**Brief**.
The lines below must be transcribed exactly as given, with the images removed.

**Recorded information**.
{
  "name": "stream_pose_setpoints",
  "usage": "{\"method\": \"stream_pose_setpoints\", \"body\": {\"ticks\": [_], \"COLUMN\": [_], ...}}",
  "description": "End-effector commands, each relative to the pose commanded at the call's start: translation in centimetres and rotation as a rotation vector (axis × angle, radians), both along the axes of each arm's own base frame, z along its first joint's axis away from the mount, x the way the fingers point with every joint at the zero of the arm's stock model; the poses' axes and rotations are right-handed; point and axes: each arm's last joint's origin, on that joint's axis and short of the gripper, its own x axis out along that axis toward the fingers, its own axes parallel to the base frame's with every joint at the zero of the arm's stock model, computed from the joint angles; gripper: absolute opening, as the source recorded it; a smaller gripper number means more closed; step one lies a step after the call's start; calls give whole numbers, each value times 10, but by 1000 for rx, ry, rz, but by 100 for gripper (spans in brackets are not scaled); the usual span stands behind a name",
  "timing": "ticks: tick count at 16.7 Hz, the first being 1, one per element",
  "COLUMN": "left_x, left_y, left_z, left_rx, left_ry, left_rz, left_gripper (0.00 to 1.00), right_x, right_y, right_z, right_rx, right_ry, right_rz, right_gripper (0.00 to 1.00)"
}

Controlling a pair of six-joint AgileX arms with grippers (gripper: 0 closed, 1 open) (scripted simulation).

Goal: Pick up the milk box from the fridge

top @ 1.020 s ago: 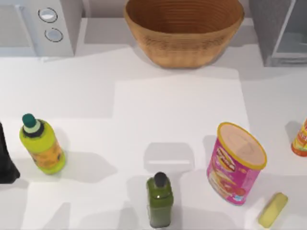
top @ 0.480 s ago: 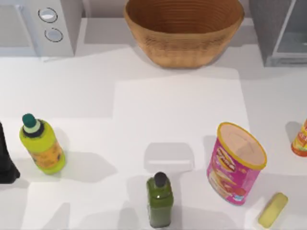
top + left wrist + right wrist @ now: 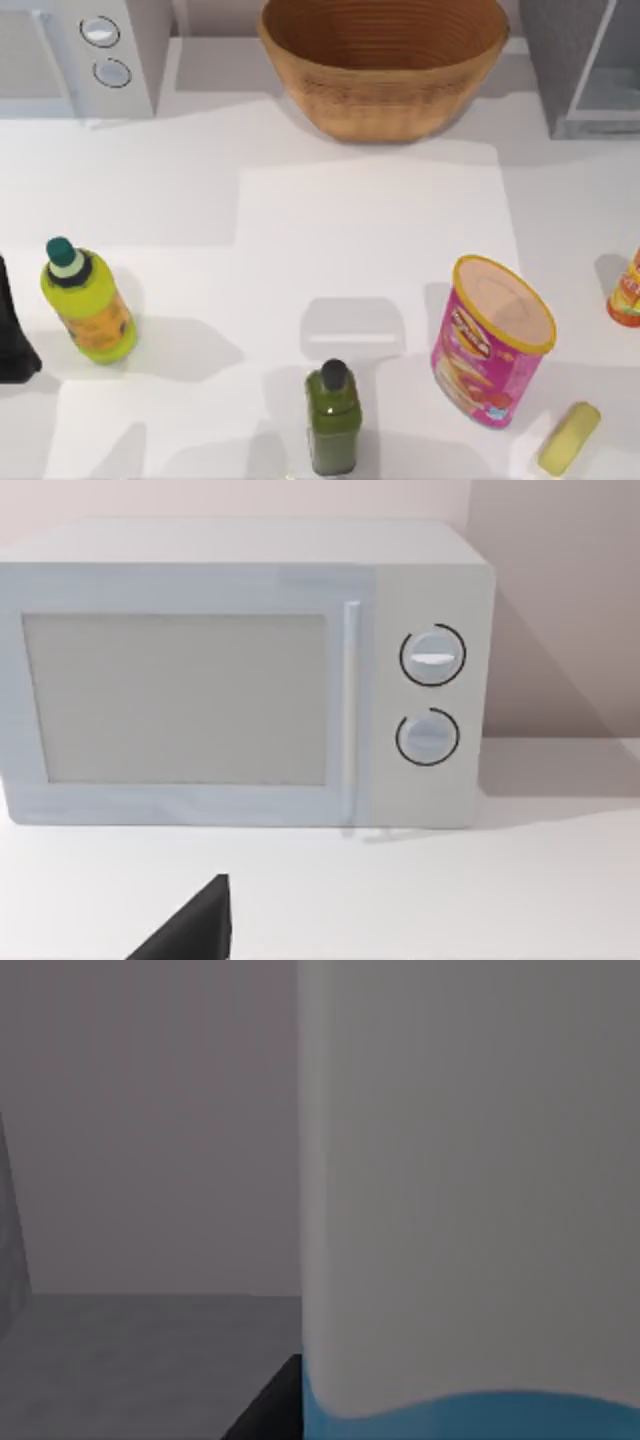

**Final answer**.
{
  "name": "stream_pose_setpoints",
  "usage": "{\"method\": \"stream_pose_setpoints\", \"body\": {\"ticks\": [_], \"COLUMN\": [_], ...}}",
  "description": "End-effector commands, each relative to the pose commanded at the call's start: translation in centimetres and rotation as a rotation vector (axis × angle, radians), both along the axes of each arm's own base frame, z along its first joint's axis away from the mount, x the way the fingers point with every joint at the zero of the arm's stock model; the poses' axes and rotations are right-handed; point and axes: each arm's last joint's origin, on that joint's axis and short of the gripper, its own x axis out along that axis toward the fingers, its own axes parallel to the base frame's with every joint at the zero of the arm's stock model, computed from the joint angles; gripper: absolute opening, as the source recorded it; a smaller gripper number means more closed; step one lies a step after the call's start; calls give whole numbers, each value times 10, but by 1000 for rx, ry, rz, but by 100 for gripper (spans in brackets are not scaled); the usual span stands behind a name",
  "timing": "ticks: tick count at 16.7 Hz, the first being 1, one per element",
  "COLUMN": "left_x, left_y, left_z, left_rx, left_ry, left_rz, left_gripper (0.00 to 1.00), right_x, right_y, right_z, right_rx, right_ry, right_rz, right_gripper (0.00 to 1.00)"
}

Controlling a pair of six-joint AgileX arms with grippers (gripper: 0 closed, 1 open) (scripted simulation).

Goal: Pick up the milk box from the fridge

top @ 1.020 s ago: 
top @ 0.480 s ago: 
top + left wrist + right wrist @ now: 

Nothing else is needed to complete this exercise.